Dealing with needless government regulation and reporting is high on the list of frustrations small business owners face.

The Home Mortgage Disclosure Act (Reg C), also known as HMDA, is one example in the private lending industry. It requires private lenders to expend significant resources to comply with the extensive reporting requirements, and much of the information provided is of little value.

Most private lenders make business purpose loans to business entities, often for the purchase and repair of residential property that is secured by a mortgage. For the most part, HMDA seeks to gather information related to consumers who obtain mortgages for the residence they will occupy; in other words, home loans. Thus, much of the data private lenders provide contaminates the very reporting HMDA prepares, with data unrelated to consumer home loans.

So, why are private lenders required to devote significant resources to providing data that is irrelevant to HMDA’s core focus and is likely detrimental to the quality and accuracy of the data HMDA reports regarding consumer home loans?

Background on HMDA and the CFPB

Congress enacted HMDA legislation in 1975, and it was implemented by the Federal Reserve Board’s Regulation C.  In 2011, the rule-writing authority of Regulation C was transferred to the Consumer Protection Finance Bureau (CFPB) In 2015, updates to HMDA took effect, requiring many private lenders to annually report details about their non-consumer (business purpose) loans secured by residential property.

The CFPB was created in 2011 by the Dodd-Frank Act, in response to the 2007-2008 financial crisis. Its sole purpose is to protect consumers in the financial marketplace. To fulfill its mission, the CFPB collects substantial amounts of data relating to consumer financial transactions.

According to the CFPB, the data it collects and distributes is intended to:

  • Help show whether lenders are serving the housing needs of their communities.
  • Provide public officials information that helps them make decisions and policies.
  • Shed light on lending patterns that could be discriminatory.

 The CFPB publishes extensive data considered to be the most comprehensive source of publicly available information on the U.S. mortgage market. A significant focus of HMDA-generated data is related to consumers (not businesses), including race, age, ethnicity, credit, financial qualifications, and other demographic information.

The 2011 Dodd-Frank Act amended HMDA to require reporting of additional data points, transferred HMDA rulemaking authority to the CFPB, and authorized the CFPB to mandate the collection and reporting of any other information the CFPB requires.

Beginning in 2018, the CFPB changed HMDA to expand the types of transactions subject to reporting, the types of financial institutions that must report, the data financial institutions must collect and report, and the methodology for reporting. The CFPB regulations for reportable transactions were changed to define a mortgage loan as one that is secured by a lien on a residence.
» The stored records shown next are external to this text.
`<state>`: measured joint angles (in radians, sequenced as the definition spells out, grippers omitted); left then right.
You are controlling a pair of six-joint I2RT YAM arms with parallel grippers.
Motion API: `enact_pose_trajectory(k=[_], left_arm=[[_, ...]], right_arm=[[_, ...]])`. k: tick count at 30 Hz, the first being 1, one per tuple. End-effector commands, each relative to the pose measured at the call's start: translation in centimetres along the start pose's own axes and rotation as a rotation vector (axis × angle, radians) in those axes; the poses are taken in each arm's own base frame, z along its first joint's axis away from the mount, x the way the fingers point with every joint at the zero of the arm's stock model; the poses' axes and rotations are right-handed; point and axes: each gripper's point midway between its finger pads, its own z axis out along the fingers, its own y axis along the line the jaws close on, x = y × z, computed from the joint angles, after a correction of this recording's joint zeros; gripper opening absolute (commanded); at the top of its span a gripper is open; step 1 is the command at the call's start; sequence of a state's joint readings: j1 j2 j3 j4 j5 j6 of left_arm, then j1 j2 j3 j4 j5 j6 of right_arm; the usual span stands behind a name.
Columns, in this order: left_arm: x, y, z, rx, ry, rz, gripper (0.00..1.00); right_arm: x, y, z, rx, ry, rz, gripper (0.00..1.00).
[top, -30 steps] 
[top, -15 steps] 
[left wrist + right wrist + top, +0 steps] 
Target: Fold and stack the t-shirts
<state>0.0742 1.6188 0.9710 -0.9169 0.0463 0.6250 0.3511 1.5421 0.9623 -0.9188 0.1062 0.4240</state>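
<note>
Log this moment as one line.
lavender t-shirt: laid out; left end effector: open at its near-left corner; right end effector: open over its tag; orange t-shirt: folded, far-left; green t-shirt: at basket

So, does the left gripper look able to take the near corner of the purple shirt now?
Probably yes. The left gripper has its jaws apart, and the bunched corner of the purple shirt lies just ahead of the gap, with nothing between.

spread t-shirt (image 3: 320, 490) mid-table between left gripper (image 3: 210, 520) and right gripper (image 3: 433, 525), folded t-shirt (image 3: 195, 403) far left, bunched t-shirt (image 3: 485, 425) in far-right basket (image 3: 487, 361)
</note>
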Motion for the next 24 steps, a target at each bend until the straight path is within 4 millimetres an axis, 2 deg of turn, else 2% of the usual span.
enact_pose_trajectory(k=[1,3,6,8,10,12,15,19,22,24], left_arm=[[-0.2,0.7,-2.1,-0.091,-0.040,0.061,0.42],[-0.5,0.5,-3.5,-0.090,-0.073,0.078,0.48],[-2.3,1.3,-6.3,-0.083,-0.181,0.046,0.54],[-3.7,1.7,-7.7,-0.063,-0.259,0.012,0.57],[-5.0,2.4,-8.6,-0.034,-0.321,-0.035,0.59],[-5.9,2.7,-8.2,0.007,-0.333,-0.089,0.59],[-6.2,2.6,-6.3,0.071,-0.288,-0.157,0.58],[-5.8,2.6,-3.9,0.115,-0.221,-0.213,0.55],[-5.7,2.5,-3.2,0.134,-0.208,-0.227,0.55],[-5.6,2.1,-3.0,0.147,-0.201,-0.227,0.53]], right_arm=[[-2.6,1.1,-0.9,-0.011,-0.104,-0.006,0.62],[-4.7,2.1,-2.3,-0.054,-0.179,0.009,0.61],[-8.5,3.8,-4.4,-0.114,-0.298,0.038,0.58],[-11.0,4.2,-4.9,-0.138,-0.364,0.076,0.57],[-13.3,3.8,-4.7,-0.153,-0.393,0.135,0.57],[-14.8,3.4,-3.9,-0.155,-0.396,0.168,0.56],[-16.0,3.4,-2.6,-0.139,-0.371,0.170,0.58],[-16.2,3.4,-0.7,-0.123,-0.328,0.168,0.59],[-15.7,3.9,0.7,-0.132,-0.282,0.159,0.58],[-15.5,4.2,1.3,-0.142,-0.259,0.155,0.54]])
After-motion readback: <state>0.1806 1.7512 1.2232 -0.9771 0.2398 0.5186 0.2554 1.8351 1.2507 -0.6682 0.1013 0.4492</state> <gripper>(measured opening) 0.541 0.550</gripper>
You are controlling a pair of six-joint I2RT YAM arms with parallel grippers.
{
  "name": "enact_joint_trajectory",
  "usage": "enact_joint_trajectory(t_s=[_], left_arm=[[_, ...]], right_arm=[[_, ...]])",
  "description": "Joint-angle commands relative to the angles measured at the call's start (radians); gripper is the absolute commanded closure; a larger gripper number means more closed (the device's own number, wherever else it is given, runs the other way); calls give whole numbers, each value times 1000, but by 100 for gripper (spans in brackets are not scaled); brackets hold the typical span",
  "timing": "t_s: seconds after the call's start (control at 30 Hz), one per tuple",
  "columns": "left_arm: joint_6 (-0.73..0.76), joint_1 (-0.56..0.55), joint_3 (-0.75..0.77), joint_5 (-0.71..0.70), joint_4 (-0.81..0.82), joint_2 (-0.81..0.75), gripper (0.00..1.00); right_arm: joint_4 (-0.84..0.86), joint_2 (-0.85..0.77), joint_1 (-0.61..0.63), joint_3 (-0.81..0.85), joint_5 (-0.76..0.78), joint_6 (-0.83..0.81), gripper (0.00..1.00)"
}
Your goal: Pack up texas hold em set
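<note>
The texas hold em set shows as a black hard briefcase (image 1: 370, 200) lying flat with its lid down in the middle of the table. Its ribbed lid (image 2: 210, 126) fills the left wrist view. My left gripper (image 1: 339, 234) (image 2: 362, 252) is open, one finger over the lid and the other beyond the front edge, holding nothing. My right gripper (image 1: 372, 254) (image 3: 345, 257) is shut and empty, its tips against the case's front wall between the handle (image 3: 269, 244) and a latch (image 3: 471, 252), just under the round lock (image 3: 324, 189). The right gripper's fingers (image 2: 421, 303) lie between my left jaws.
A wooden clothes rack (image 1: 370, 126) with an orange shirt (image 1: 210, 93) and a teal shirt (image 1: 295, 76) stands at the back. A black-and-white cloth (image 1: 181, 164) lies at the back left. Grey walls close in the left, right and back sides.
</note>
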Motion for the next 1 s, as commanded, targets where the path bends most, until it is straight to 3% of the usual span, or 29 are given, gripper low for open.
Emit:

The regulations did not provide a distinction between a consumer mortgage loan for the purpose of purchasing a residence for occupancy, or a business mortgage loan for the business purpose of repairing and improving the property.

Private lenders that originate at least 25 closed-end mortgage loans in each of the prior two years must comply with HMDA reporting requirements, which require annual reporting of 110 data points for each application processed. These data points are designed for individual (owner-occupant homeowner) applicants. The majority of these data points are not relevant to business applicants such as corporations or LLCs.   Corporations, LLCs, partnerships, and other business entities do not themselves have age, sex, ethnicity, and race characteristics normally associated with individuals—and these are the primary data points the CFPB seeks to collect.

As a result of this change, mortgage loans originated by private lenders became subject to HMDA reporting, even though these loans are not consumer-related transactions, and the CFPB was not mandated to collect data for business purpose transactions.

 What It Means for Private Lenders

The CFPB estimates the time required, annually, to collect and report the required HMDA data to be between 9,000 and 161 hours. Many private lenders consider HMDA compliance and reporting to be a substantial burden.

Private lenders are not like banks and credit unions, which are highly regulated financial institutions that enjoy the corresponding benefit of access to low-cost deposits. Private lenders do not have the level of technology and staff resources dedicated to compliance that banks and credit unions do, so compliance with the complex reporting requirements mandated by HMDA is even a more of a burden for private lenders.

The 2021 filing instructions for HMDA data collection are outlined in detail in 161 pages. There is only one permitted method for submission of data: through the HMDA platform. Filers must strictly comply with very specific formatting requirements for each of the 110 data fields, including acceptable values for numeric and alphanumeric fields.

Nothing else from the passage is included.